- **PROBLEM REQUIREMENTS**:
Write out the whole listing again so that each line matches the original.

- **DATA SEGMENT**:
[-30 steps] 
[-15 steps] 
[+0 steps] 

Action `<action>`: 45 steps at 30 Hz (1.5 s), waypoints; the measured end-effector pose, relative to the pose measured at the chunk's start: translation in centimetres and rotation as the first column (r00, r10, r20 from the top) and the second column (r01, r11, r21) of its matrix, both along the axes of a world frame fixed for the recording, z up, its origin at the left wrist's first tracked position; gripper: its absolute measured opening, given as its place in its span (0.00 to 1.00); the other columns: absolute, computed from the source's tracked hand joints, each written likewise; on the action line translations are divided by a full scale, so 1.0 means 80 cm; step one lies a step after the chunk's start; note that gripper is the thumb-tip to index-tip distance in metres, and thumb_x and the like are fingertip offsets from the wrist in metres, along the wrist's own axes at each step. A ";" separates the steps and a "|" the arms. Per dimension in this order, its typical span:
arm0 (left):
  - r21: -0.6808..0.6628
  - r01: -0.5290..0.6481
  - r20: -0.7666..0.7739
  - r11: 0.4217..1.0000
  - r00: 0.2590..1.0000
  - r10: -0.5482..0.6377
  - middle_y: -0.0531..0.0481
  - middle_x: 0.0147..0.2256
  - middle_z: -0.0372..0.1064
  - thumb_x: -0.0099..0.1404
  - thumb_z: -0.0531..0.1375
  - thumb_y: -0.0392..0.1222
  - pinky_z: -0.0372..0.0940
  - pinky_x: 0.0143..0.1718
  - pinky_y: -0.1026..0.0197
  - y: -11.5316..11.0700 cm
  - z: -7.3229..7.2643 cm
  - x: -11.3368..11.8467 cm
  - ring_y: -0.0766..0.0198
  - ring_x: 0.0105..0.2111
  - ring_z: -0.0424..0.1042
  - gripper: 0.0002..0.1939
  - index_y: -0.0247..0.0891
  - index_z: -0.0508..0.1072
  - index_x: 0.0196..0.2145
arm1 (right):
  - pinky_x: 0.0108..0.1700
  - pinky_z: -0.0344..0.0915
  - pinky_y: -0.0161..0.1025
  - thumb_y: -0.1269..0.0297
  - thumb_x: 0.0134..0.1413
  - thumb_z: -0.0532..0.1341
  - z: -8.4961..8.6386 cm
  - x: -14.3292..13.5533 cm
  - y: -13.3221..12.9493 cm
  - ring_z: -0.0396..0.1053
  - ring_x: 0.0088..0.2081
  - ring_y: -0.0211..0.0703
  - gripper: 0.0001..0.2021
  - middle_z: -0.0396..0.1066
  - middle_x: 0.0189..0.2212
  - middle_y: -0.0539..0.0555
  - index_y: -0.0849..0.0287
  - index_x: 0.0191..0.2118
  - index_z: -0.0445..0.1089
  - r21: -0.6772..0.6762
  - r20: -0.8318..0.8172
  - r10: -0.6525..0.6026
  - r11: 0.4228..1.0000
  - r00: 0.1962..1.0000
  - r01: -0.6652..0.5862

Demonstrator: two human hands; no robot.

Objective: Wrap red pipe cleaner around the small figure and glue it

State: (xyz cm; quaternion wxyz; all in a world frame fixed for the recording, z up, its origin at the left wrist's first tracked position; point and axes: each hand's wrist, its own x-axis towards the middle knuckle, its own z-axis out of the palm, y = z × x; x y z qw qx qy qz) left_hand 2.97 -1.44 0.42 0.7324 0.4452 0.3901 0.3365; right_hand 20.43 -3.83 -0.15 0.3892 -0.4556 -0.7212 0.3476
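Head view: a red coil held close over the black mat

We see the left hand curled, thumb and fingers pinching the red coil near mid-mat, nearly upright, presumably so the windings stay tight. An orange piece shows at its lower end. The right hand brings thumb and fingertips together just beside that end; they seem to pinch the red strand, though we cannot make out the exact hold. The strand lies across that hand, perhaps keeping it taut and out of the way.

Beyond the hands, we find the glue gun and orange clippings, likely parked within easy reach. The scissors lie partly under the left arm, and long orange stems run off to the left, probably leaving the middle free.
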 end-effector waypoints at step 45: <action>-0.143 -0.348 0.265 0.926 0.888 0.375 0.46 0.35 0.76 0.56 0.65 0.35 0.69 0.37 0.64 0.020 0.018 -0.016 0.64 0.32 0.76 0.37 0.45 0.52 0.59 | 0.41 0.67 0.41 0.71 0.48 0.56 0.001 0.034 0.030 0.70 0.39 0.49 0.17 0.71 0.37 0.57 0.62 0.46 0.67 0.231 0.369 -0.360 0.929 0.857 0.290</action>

- **EXERCISE ANSWER**:
[-30 steps] 
[-15 steps] 
[+0 steps] 

Action `<action>`: 45 steps at 30 Hz (1.5 s), waypoints; the measured end-effector pose, relative to the pose measured at the chunk's start: translation in centimetres and rotation as the first column (r00, r10, r20 from the top) and the second column (r01, r11, r21) of its matrix, both along the axes of a world frame fixed for the recording, z up, its origin at the left wrist's first tracked position; gripper: its absolute measured opening, given as its place in its span (0.00 to 1.00); the other columns: absolute, computed from the source's tracked hand joints, each written likewise; on the action line translations are divided by a full scale, so 1.0 means 80 cm; step one lies a step after the chunk's start; note that gripper is the thumb-tip to index-tip distance in metres, and thumb_x and the like are fingertip offsets from the wrist in metres, along the wrist's own axes at each step. A ";" separates the steps and a "|" the arms. Per dimension in this order, its typical span:
arm0 (left):
  - r21: -0.6808..0.6628
  - r01: -0.5290..0.6481
  - r20: -0.7666..0.7739
  - r11: 0.4217..1.0000
  - r00: 0.2590..1.0000
  - r10: -0.5482..0.6377
  - middle_y: -0.0531..0.0481
  - middle_x: 0.0147..0.2256
  - middle_z: -0.0372..0.1064
  - thumb_x: -0.0099..0.1404
  - thumb_z: -0.0531..0.1375
  - thumb_y: -0.0392..0.1222
  - pinky_z: -0.0372..0.0940
  - pinky_x: 0.0143..0.1718
  - pinky_y: -0.1026..0.0197
  - y: -11.5316..11.0700 cm
  - z: -7.3229..7.2643 cm
  - x: -11.3368..11.8467 cm
  - ring_y: -0.0766..0.0198
  - ring_x: 0.0105..0.2111
  - ring_z: -0.0424..0.1042
  - gripper: 0.0002..0.1939
  - index_y: -0.0247..0.0891
  - index_z: -0.0508..0.1072
  - index_x: 0.0196..0.2145
arm1 (right):
  - pinky_x: 0.0108..0.1700
  - pinky_z: -0.0344..0.0915
  - pinky_y: -0.0161..0.1025
  - thumb_y: -0.1269..0.0297
  - thumb_x: 0.0134..0.1413
  - thumb_z: -0.0532..0.1341
  - z: -8.4961..8.6386 cm
  - x: -14.3292..13.5533 cm
  - y: -13.3221..12.9493 cm
  - ring_z: -0.0396..0.1053
  - ring_x: 0.0088..0.2081
  - ring_y: -0.0211..0.0703
  - gripper: 0.0001..0.2021
  - middle_z: -0.0396..0.1066
  - middle_x: 0.0189..0.2212
  - middle_y: -0.0539..0.0555
  - index_y: -0.0849..0.0287
  - index_x: 0.0191..0.2118
  - index_z: -0.0445..0.1089
  - r21: -0.6772..0.6762
  - r20: -0.8318..0.8172
  - r10: -0.6525..0.6026
  - r11: 0.4228..1.0000
  - r00: 0.1962..1.0000
  - r01: -0.6652..0.5862

Demonstrator: two human hands; no robot.

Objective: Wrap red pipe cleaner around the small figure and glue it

State: (xyz cm; quaternion wxyz; all in a world frame fixed for the recording, z up, its origin at the left wrist's first tracked position; point and axes: each hand's wrist, its own x-axis towards the middle knuckle, its own z-axis out of the palm, y = z × x; x y z qw qx qy qz) left_hand 2.97 -1.44 0.42 0.7324 0.4452 0.3901 0.3365; right_hand 20.43 -3.83 -0.15 0.3892 -0.4556 -0.7212 0.3476
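Head view: a red coil held close over the black mat

We see the left hand curled, thumb and fingers pinching the red coil near mid-mat, nearly upright, presumably so the windings stay tight. An orange piece shows at its lower end. The right hand brings thumb and fingertips together just beside that end; they seem to pinch the red strand, though we cannot make out the exact hold. The strand lies across that hand, perhaps keeping it taut and out of the way.

Beyond the hands, we find the glue gun and orange clippings, likely parked within easy reach. The scissors lie partly under the left arm, and long orange stems run off to the left, probably leaving the middle free.
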 end-effector waypoints at step 45: <action>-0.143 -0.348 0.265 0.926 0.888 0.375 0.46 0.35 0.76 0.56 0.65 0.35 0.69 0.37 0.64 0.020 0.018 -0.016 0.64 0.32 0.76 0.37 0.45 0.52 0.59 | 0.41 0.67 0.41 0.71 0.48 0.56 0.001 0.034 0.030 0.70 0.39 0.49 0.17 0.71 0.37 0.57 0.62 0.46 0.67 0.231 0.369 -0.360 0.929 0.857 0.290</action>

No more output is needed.